◆ **Your goal**: All lines from the top of the records below through the line holding "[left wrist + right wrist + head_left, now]", and only those, should be printed exactly, minus the pictures.

═════ Data

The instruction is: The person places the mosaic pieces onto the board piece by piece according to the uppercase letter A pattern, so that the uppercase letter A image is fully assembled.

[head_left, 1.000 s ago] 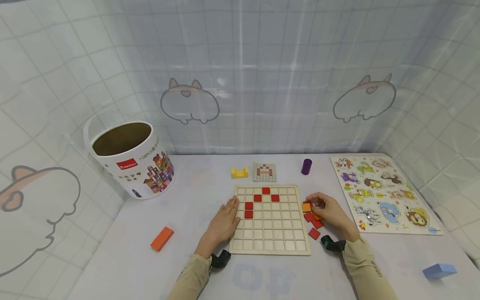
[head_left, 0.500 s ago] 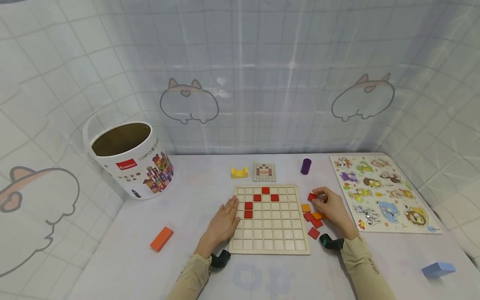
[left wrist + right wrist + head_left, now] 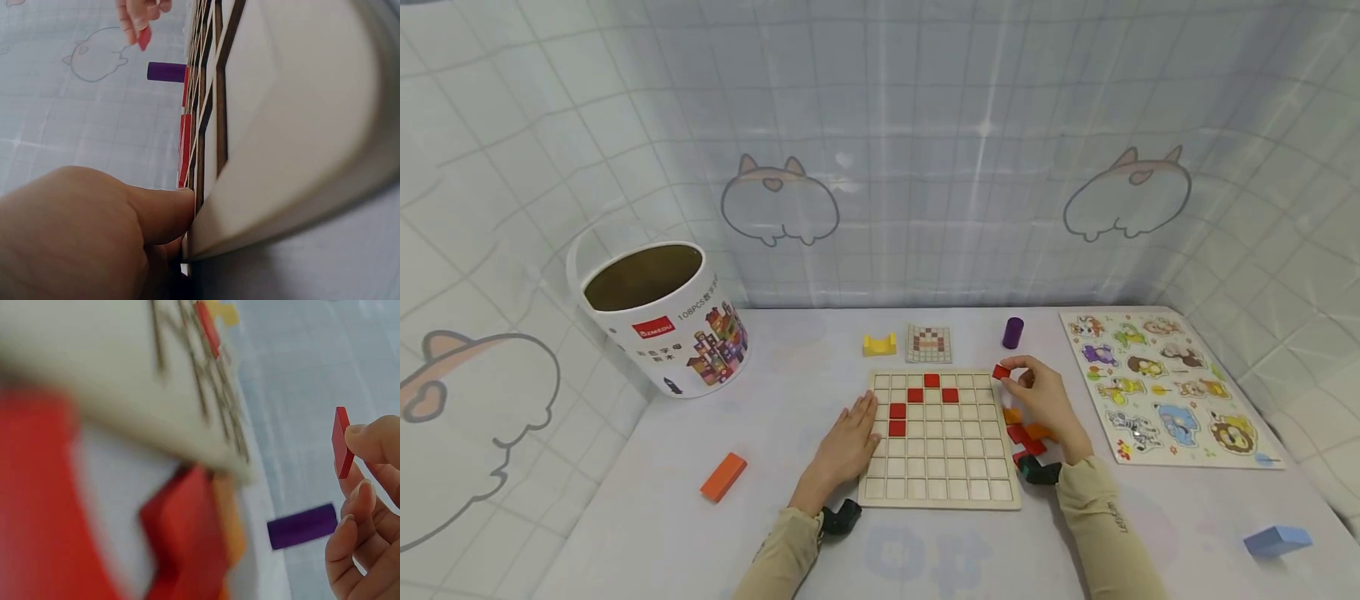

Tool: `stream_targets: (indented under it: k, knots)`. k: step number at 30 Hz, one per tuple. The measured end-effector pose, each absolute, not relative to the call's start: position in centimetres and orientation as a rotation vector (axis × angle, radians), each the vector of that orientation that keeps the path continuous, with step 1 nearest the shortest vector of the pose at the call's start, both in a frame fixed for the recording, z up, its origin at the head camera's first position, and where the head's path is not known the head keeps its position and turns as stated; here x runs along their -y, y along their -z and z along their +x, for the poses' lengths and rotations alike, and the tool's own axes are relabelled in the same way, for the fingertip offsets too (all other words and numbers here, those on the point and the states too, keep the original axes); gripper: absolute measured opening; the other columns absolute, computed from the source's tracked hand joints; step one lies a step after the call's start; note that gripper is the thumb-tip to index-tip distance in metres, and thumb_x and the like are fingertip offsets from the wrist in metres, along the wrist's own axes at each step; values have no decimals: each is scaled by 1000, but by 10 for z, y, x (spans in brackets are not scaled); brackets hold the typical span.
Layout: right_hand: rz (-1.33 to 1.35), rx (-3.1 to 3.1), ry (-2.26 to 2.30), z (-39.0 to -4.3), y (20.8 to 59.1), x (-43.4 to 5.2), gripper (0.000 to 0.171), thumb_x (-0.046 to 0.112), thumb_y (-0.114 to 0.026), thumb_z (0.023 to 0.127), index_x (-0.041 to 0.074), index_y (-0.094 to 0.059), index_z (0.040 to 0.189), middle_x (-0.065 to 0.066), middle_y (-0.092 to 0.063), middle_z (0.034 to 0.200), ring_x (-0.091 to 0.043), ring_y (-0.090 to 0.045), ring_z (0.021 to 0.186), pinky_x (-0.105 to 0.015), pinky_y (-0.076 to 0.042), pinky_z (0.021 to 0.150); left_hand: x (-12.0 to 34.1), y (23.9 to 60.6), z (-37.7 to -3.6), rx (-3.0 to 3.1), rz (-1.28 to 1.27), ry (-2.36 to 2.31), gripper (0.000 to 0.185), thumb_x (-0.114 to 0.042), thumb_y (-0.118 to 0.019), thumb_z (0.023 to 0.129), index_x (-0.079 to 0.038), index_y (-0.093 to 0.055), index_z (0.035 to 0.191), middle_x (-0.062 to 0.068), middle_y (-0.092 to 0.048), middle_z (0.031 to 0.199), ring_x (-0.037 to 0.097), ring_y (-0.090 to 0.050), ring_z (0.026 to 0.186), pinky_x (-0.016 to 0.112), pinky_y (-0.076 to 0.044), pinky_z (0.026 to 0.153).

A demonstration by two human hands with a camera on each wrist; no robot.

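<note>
A wooden grid board (image 3: 937, 492) lies on the table, with several red square tiles (image 3: 897, 411) set in its upper left and top cells. My left hand (image 3: 846, 442) rests flat along the board's left edge, fingers straight; its thumb shows at the edge in the left wrist view. My right hand (image 3: 1043, 396) pinches a red tile (image 3: 340, 442) between thumb and fingertips, raised close to the board's upper right corner. Below that hand, beside the board, lies a loose pile of red and orange tiles (image 3: 1035, 431), partly hidden by the wrist camera.
Behind the board are a small pattern card (image 3: 928, 344), a yellow block (image 3: 879, 345) and a purple cylinder (image 3: 1012, 333). An animal puzzle board (image 3: 1172, 387) lies right, a blue block (image 3: 1277, 541) near it. Left stand a white bucket (image 3: 662, 333) and an orange block (image 3: 724, 477).
My right hand has lifted a red tile from the pile and carried it up and left to the board's upper right corner. The left hand has stayed in place.
</note>
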State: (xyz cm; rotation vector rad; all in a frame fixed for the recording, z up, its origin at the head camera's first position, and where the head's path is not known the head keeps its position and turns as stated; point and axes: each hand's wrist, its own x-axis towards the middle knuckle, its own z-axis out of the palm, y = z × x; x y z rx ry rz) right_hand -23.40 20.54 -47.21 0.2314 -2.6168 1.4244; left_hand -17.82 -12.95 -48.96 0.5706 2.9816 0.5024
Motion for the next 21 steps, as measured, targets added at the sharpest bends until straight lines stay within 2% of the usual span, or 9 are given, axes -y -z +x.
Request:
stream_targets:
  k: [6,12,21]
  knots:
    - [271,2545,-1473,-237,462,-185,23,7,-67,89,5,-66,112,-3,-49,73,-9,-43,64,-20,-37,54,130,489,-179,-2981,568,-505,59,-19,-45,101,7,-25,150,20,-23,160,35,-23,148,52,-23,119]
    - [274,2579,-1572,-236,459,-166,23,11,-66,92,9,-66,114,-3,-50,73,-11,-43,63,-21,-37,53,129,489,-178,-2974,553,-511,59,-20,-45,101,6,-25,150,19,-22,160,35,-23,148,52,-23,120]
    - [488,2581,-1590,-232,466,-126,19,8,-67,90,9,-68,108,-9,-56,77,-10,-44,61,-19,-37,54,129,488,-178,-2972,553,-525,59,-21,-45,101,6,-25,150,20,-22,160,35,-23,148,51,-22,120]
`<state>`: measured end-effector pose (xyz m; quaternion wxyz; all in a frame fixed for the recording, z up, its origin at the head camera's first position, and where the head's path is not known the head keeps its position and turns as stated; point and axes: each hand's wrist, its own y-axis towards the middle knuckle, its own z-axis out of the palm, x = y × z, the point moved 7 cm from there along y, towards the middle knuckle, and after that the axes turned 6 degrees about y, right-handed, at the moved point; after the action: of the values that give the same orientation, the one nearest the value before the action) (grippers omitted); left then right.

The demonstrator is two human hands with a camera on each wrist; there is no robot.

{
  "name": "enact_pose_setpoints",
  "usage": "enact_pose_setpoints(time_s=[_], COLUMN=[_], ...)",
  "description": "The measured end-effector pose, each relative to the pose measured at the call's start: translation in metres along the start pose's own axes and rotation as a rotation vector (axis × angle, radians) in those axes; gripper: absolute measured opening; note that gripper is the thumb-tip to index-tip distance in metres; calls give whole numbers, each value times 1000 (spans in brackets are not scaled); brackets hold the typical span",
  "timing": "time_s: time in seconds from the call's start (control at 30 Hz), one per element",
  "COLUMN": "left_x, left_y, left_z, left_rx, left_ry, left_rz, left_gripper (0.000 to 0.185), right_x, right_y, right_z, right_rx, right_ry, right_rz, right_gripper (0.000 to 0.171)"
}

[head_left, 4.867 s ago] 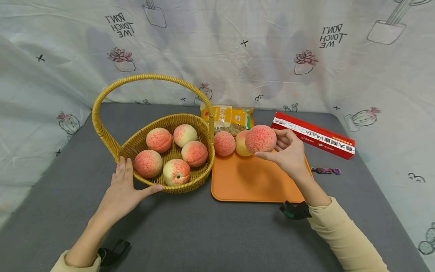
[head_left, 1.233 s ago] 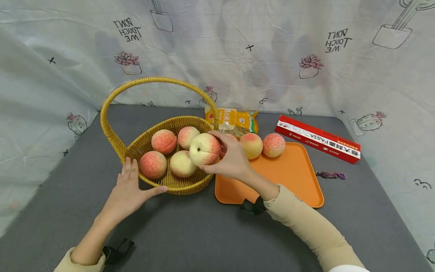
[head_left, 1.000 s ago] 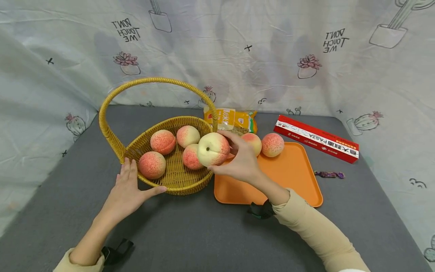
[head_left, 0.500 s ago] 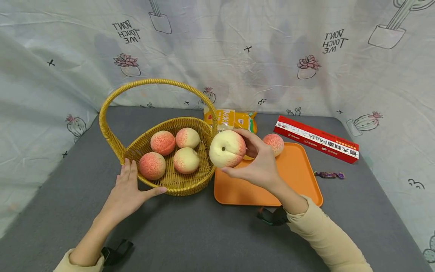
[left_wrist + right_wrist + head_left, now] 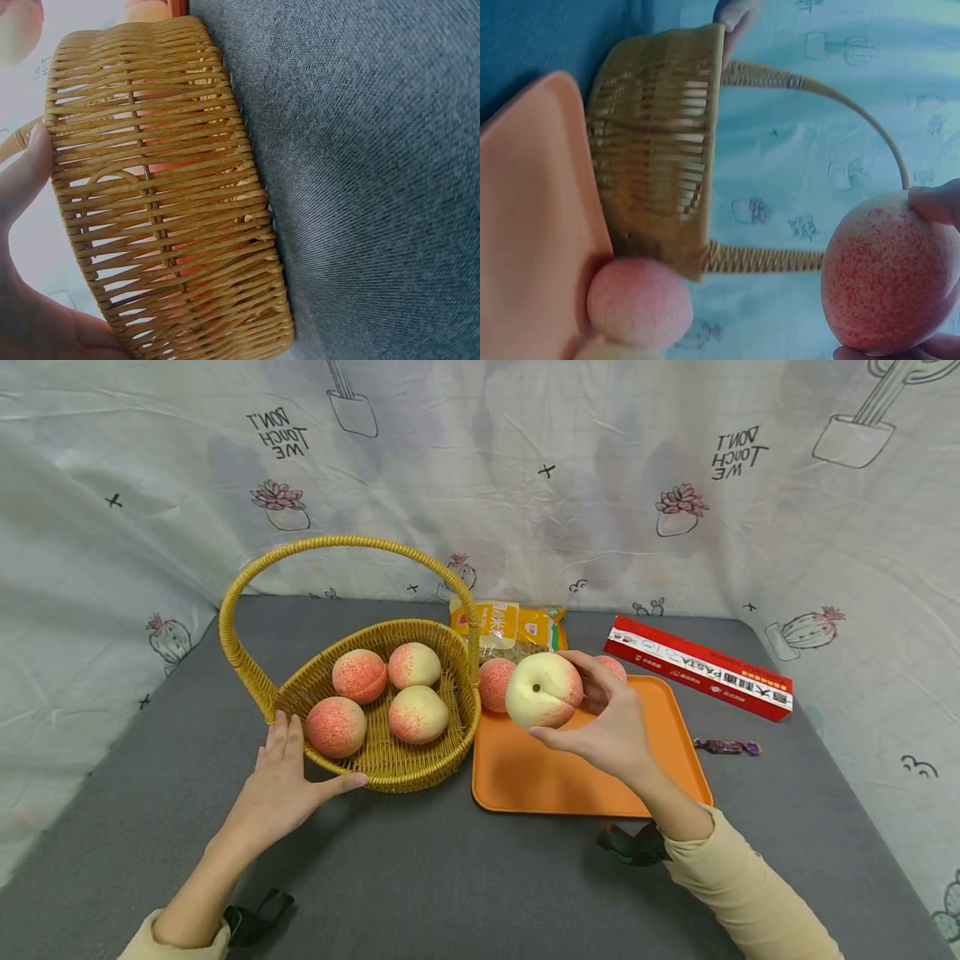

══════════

◆ **Solution to this exercise**:
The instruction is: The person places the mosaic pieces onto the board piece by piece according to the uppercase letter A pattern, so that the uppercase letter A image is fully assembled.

[head_left, 1.000 s ago] 
[head_left, 0.500 s ago] 
[left wrist + right wrist + head_left, now] 

This exercise requires no further output.